_Your assignment_. Any image found in the entries is to be skipped; the rest is returned word for word.

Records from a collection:
= = =
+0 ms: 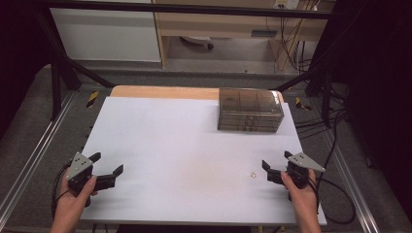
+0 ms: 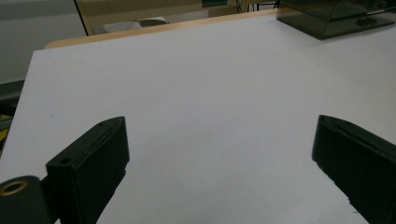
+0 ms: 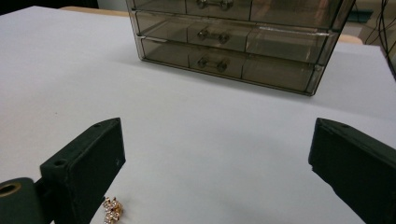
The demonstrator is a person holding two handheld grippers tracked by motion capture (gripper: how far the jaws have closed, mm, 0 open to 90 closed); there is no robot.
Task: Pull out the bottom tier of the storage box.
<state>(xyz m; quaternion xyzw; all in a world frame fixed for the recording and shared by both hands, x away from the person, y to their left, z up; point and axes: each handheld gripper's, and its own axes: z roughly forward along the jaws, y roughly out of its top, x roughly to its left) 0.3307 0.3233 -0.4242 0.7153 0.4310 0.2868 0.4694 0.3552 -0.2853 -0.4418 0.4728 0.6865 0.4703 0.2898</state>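
Note:
A smoky see-through drawer box [image 1: 250,110] stands at the table's far right; the right gripper view shows its drawers [image 3: 233,42] shut, each with a small metal knob. A tiny gold jewel piece [image 1: 253,174] lies on the white sheet near the front right, and in the right gripper view this jewel piece [image 3: 112,210] sits just beside the left jaw. My right gripper [image 1: 275,161] is open, a little right of the piece, held by a hand. My left gripper [image 1: 107,163] is open at the front left, over bare sheet [image 2: 210,93].
The white sheet [image 1: 184,150] covers a wooden table whose bare edge [image 1: 160,91] shows at the back. Black frame bars and cables run along both sides. A shelf unit and wall stand beyond the table.

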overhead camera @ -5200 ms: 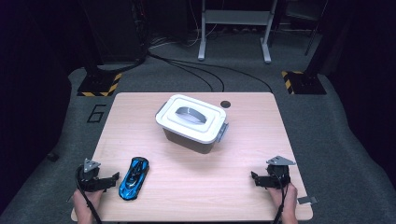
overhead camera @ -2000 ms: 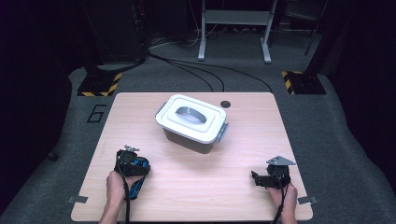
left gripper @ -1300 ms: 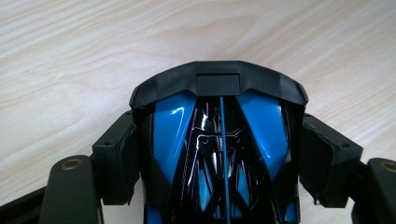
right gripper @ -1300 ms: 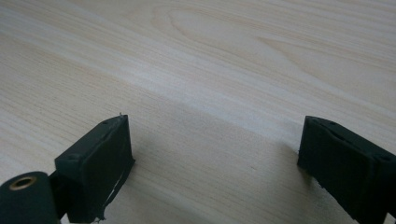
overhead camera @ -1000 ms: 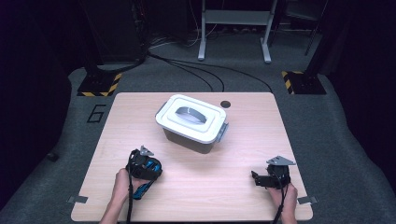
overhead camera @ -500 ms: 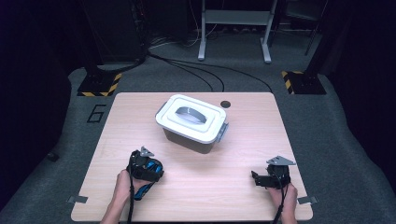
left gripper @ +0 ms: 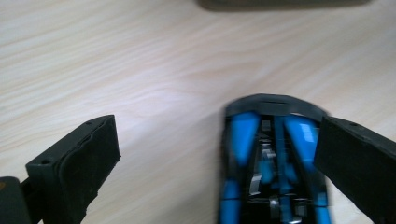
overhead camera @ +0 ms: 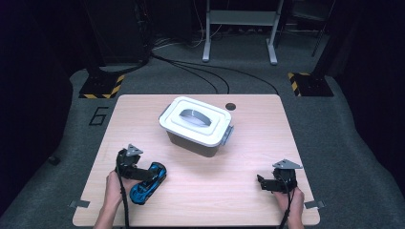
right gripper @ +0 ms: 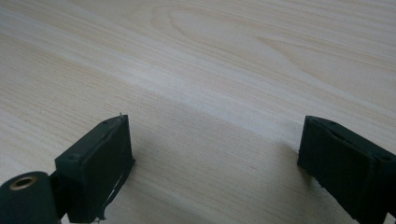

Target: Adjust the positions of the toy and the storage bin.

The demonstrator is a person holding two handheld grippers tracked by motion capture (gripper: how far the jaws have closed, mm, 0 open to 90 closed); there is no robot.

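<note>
High view: your wide-open left gripper (overhead camera: 143, 172) straddles the glossy blue toy car (overhead camera: 148, 182); the lidded white plastic box (overhead camera: 196, 125) sits far right of it; your right gripper (overhead camera: 266, 182) gapes, holding nothing.

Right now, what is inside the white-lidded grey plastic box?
Cannot tell: the white lid with its grey handle covers the grey plastic box, so its contents are hidden.
</note>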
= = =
_Written response_.
+0 ms: 
+0 ms: 
+0 ms: 
The demonstrator is a person holding two handheld grippers tracked by motion capture (gripper: how far the jaws have closed, mm, 0 open to 90 closed); there is no robot.
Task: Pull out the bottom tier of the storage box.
<state>(xyz m; quaternion xyzw; all in a world frame fixed for the recording and shared by both hands, x away from the person, y to their left, z up; point and axes: each handheld gripper's, and its own axes: z roughly forward along the jaws, y roughly out of its top, x roughly to its left) 0.3307 0.3233 -0.4242 0.7153 0.4310 0.2868 0.4694 0.3552 -0.2853 -0.4418 0.4728 0.6865 0.4703 0.2898</state>
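Note:
A smoky see-through drawer box [image 1: 250,110] stands at the table's far right; the right gripper view shows its drawers [image 3: 233,42] shut, each with a small metal knob. A tiny gold jewel piece [image 1: 253,174] lies on the white sheet near the front right, and in the right gripper view this jewel piece [image 3: 112,210] sits just beside the left jaw. My right gripper [image 1: 275,161] is open, a little right of the piece, held by a hand. My left gripper [image 1: 107,163] is open at the front left, over bare sheet [image 2: 210,93].
The white sheet [image 1: 184,150] covers a wooden table whose bare edge [image 1: 160,91] shows at the back. Black frame bars and cables run along both sides. A shelf unit and wall stand beyond the table.
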
overhead camera @ -5200 ms: 
overhead camera @ -2000 ms: 
left gripper @ -1300 ms: 
right gripper @ -1300 ms: 
overhead camera @ -1000 ms: 
overhead camera @ -500 ms: 
left gripper @ +0 ms: 
overhead camera @ +0 ms: 
right gripper @ +0 ms: 

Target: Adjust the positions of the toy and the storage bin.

The demonstrator is a person holding two handheld grippers tracked by motion capture (gripper: how far the jaws have closed, mm, 0 open to 90 closed); there is no robot.

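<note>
High view: your wide-open left gripper (overhead camera: 143, 172) straddles the glossy blue toy car (overhead camera: 148, 182); the lidded white plastic box (overhead camera: 196, 125) sits far right of it; your right gripper (overhead camera: 266, 182) gapes, holding nothing.

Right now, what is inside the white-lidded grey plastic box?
Cannot tell: the white lid with its grey handle covers the grey plastic box, so its contents are hidden.
</note>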

The output is finished and nothing more is needed.